You can marinate it for a couple of hours no problem. If you were using straight lemon juice (I wouldn't), it would effect the texture of the meat surface after an overnight marinade.
 
Lemon juice is more acidic than wine or salad dressing, so you need to be careful when marinating poultry in it.

If you don't cut it with other liquids it will start to "cook" the chicken after a while (breaking it down) and make the texture rather unpalatable.

If you are going to also use wine and salad dresssing, I'd suggest adding a small amount of lemon juice (a T or 2) and marinating it for your usual hours. If you want to add more lemon juice, cut down the soaking time a bit.

Alternatively, you can add lemon zest to get a lemony flavor without the acid.

Penzey's sells great lemon pepper products which are great additions to marinades and salad dressings.

Also, lemon oil gives you great lemon flavor without acid.
 
Lemons, Limes, Vinegars and other acidic products tenderize the meat by denaturing the proteins (breaking them).

Yogurt, Ginger and Papaya have enzymes that tenderize meat as well.

I am normally more concerned about marinating meat in a lot of ginger because it destroys the texture and you can at that point throw away the meat. You can tell I have made a few mistakes when I was learning how to cook :)

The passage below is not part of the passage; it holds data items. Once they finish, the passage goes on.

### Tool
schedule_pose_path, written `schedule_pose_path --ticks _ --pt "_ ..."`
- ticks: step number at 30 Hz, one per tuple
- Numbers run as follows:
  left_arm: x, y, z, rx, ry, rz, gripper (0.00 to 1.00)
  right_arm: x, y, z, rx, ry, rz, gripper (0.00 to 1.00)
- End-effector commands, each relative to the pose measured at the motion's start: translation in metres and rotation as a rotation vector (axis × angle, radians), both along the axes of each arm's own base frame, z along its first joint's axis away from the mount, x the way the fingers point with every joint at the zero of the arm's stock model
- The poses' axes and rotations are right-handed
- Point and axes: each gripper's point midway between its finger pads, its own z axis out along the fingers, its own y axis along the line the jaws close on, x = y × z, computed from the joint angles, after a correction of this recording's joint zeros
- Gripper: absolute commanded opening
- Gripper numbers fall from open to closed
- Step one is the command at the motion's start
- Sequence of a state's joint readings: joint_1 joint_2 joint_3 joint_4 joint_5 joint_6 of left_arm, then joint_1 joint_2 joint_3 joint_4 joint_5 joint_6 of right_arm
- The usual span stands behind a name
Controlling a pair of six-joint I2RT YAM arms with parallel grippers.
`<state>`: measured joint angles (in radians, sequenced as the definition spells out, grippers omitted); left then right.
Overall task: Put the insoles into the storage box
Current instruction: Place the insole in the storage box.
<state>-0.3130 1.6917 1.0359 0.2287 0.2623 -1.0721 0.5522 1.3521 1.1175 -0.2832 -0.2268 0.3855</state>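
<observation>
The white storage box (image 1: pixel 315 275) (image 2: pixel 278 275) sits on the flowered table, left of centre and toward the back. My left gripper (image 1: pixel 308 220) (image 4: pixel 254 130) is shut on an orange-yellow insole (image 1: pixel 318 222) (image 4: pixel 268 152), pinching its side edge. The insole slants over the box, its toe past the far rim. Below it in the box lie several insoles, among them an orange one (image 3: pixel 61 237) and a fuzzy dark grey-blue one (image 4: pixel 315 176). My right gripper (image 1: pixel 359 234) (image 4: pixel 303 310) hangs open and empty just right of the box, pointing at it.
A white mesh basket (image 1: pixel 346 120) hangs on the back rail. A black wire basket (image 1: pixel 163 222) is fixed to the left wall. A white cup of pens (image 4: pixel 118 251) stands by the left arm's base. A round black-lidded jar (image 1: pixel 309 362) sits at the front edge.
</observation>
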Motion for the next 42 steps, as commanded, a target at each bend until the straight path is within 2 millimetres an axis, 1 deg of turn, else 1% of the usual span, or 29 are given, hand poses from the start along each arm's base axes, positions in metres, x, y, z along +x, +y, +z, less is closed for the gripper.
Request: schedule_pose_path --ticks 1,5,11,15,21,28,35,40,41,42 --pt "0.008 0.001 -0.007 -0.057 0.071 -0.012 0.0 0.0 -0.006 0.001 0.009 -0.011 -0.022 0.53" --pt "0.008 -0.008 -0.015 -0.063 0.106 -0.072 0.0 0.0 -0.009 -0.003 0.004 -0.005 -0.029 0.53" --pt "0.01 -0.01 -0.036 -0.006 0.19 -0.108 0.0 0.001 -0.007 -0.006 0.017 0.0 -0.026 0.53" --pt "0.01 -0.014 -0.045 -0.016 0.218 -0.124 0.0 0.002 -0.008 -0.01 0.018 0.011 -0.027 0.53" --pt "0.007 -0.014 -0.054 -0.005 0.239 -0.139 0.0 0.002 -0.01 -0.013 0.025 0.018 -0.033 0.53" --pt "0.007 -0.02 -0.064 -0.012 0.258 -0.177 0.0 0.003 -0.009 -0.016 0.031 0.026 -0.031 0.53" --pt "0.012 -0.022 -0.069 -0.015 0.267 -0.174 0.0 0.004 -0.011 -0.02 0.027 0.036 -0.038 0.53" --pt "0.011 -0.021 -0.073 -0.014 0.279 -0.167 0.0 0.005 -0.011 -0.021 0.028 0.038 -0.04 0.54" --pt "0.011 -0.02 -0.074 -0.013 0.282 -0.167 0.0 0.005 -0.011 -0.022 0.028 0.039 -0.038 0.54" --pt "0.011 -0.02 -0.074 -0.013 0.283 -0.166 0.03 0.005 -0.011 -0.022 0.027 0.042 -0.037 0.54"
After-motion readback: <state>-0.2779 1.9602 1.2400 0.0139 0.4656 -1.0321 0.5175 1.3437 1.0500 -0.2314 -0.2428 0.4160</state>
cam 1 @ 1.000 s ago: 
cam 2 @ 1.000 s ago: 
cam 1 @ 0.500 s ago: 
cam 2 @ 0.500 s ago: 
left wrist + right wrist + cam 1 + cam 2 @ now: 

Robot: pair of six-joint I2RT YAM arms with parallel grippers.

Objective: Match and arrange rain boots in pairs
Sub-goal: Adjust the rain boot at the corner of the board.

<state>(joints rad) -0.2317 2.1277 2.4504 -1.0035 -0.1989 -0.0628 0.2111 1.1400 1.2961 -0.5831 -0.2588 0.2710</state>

For something like chicken legs and thighs you can marinate them in lemon overnight and it will really not affect the meat. I do this all the time and in fact the flavor is more intense and the end product more tender and delicious. For tender cuts of meat like breasts you should try to marinate them at the most for 4 hours in lemon. For fish and shrimp even lower.

An example is ceviche where they marinate fish (cut finely) in lots of lemon juice for several hours (8 is what a restaurant waiter told me). When I ate it, the texture of the meat was similar to a cooked fish. I guess I could not tell it was raw.